DESCRIPTION OF THE TASK —
Go through the records and extract every line with the word "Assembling".
──────── GIVEN RECORDS
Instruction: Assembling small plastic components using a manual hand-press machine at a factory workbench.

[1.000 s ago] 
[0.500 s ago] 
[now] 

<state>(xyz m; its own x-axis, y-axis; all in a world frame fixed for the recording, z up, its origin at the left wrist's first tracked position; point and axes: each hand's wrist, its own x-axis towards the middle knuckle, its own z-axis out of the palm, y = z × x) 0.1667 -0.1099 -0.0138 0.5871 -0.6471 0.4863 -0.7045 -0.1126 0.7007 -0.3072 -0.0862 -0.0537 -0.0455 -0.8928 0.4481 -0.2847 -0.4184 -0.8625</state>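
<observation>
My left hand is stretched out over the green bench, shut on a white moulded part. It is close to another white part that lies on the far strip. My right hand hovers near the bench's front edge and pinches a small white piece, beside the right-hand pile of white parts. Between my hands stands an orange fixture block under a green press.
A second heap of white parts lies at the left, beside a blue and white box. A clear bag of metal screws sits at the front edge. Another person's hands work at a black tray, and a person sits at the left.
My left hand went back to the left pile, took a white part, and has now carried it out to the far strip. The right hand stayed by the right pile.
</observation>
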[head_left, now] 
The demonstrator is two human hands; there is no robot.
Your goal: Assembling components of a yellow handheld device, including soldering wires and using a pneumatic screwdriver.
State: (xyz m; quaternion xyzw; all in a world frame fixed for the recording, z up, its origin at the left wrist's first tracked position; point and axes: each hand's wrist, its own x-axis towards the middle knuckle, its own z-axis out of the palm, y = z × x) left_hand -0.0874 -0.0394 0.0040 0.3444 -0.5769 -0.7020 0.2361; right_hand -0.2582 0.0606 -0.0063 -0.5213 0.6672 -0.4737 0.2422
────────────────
RESPONSE AREA —
Instruction: Assembling small plastic components using a manual hand-press machine at a factory workbench.
Your goal: Assembling components of a yellow handheld device, including soldering wires and using a pneumatic screwdriver.

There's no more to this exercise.